TORONTO -- June 25 -- Today we want to share a Factsheet that outlines the coming Black Health Strategy for Ontario, created and advanced by the Black Health Committee. This strategy will be crucial in addressing anti-Black racism and addressing police and other systemic violence as public health issues.
Over the last month, we’ve marked one year since the murder of George Floyd in Minnesota by a police officer and one year since the demonstrations and calls for action in the United States, Canada, and around the world for systemic reform to address anti-Black racism, including defunding police and resourcing communities for health and wellbeing.
Thousands gathered at Queen’s Park in late May to again demand action to address anti-Black and anti-Indigenous racism in policing in Ontario and Canada, for better mental health and other community-level supports, and an end to police violence and action on systemic racism across society, even as police violence against Black people continues to happen regularly – in people’s homes, on public transit, in city streets and Black communities.
During COVID-19 in Ontario, Canada, and across the world, we continue to witness the pandemic of anti-Black racism exposed by the virus, with the violence, stigma, blame, and disproportionate impacts of COVID-19 borne by Black and other racialized populations as the pandemic and its impacts have spread. Hard truths of white privilege and many years of systemic anti-Black racism in policies and resourcing have combined to show in glaring data that COVID-19 has disproportionately impacted Black people, communities and wellbeing, falling along the same lines as marginalization due to poverty, housing instability and precarious work.

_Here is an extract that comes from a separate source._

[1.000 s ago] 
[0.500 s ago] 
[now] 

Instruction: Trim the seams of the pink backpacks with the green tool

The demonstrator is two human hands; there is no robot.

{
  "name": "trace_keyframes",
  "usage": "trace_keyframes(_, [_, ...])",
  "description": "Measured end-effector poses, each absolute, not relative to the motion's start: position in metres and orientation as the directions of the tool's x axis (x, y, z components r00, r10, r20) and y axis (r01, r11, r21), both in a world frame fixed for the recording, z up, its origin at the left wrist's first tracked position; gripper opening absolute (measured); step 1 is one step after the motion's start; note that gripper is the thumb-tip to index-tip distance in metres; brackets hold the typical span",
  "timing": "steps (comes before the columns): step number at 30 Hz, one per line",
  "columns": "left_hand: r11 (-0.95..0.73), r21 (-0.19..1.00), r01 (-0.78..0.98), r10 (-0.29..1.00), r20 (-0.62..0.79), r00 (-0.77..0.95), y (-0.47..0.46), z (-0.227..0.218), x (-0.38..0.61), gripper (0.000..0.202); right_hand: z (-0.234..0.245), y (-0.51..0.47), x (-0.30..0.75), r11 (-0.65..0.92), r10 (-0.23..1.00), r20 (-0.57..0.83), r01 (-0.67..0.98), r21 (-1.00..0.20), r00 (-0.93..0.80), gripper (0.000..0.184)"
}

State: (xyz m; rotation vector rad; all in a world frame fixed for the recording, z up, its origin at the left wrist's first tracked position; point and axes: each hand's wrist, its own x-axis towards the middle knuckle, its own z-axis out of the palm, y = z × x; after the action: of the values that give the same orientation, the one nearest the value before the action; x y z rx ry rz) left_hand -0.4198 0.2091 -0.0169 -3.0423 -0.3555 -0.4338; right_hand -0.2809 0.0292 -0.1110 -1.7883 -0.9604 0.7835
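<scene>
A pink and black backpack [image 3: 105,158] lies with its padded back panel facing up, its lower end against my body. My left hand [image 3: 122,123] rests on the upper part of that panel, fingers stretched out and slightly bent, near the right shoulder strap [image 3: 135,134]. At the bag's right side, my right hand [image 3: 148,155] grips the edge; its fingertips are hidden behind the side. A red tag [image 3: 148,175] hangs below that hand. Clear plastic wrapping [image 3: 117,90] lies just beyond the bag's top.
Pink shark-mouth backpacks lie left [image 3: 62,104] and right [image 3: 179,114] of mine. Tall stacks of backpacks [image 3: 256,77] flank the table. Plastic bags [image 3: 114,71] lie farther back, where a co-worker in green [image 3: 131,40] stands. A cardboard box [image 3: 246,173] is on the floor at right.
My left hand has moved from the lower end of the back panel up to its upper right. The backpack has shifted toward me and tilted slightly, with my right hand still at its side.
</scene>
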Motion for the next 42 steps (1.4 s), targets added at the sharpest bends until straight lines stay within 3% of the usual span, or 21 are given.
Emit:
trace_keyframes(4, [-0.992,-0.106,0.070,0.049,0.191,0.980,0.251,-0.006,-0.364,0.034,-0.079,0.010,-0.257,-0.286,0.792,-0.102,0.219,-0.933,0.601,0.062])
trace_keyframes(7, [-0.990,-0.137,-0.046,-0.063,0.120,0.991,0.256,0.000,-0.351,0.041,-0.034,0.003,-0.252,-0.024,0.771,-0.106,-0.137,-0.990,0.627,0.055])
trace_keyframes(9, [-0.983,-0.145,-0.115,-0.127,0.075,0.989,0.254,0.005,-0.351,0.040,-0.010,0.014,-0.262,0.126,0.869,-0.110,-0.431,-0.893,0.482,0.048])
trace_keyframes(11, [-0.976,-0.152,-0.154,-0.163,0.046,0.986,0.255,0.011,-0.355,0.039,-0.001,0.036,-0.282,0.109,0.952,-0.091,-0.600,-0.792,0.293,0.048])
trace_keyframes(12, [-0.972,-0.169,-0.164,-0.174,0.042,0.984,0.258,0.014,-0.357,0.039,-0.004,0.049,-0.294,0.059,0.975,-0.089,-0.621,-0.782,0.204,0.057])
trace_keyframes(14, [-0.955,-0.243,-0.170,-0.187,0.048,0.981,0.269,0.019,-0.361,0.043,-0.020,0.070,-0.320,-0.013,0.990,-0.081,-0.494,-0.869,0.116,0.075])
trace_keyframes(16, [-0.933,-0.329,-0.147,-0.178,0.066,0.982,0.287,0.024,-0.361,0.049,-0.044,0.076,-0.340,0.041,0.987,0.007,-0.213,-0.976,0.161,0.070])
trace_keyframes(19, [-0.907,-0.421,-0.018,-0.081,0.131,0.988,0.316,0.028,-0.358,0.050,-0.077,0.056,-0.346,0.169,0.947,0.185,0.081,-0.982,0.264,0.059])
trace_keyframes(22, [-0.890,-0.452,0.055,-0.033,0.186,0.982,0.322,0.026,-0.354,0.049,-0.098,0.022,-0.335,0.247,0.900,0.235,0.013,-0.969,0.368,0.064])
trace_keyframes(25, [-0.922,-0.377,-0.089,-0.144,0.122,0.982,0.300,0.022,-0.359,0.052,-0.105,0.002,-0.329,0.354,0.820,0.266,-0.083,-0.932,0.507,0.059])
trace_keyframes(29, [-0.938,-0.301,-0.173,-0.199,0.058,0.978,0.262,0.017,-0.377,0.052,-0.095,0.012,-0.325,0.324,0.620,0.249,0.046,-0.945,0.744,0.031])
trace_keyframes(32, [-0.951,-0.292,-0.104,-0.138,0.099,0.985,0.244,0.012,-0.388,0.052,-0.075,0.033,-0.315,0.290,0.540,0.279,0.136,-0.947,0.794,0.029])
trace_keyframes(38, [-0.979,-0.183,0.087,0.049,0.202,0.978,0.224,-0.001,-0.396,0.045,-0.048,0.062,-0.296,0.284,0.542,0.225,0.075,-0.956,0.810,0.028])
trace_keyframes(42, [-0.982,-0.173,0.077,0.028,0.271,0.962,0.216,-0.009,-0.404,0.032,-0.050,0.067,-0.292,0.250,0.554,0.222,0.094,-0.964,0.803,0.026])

Amid these disparities, Black communities and leaders have stepped in to address racism embedded in policies and structures by working around and removing systemic barriers to keep people safe, to get them the vaccines, to renew some hope through the despair of the pandemic. The urgency of this public health crisis continues to show people in real-time how anti-Black racism, white structural supremacy, and its effects impact health, but also what the community-led solutions to addressing that oppression can look like and how effective those local solutions and interventions are when they’re recognized and resourced. The possibilities for a new future are on display every day.
Community-level solutions that are needed to improve health and wellbeing in Black communities for Black people must be led and designed by Black community members and Black leaders, as we’ve seen successfully demonstrated during COVID-19 responses and lately by vaccine rollouts in marginalized communities. The work of addressing anti-Black racism and the systemic white supremacy that fuels it must be work led by white people, led by those with the privilege, power and recognition of systems of oppression. It will take the will of leaders to make substantive changes -- to build consensus towards, for example, fundamentally changing the way policing of laws happens in communities, the way that drug use is approached in communities, the way that we fund and approach policies for basic income and housing, the way we educate ourselves about racism and race (among students and professionals in health care and other sectors), the ways we collect, share and allow data to inform decision-making for health and wellbeing.
In our streets, schools, hospitals, health centres, doctor’s offices, community spaces, playgrounds, businesses, offices, halls of power, and everywhere in between, we must take action to end anti-Black racism. Period.
The Black Health Committee has endorsed the development of a multi-year strategy to address Black health issues in the health system planning, the design of health services, and policies to improve Black health outcomes. The strategy, a culmination of months of consultation and research, will be launched in September 2021. The full strategy will outline the principles, goals and strategies the committee will take to advance sustainable long-term action to improve the health and wellbeing of all Black Ontarians. This Factsheet outlines some of the principles that form the foundation of the strategy and its goals, mandate, and focus areas. We encourage you to share the Factsheet widely in your organizations and begin thinking about you and your organizations’ roles in this work in advance of the town hall launch of the strategy in September.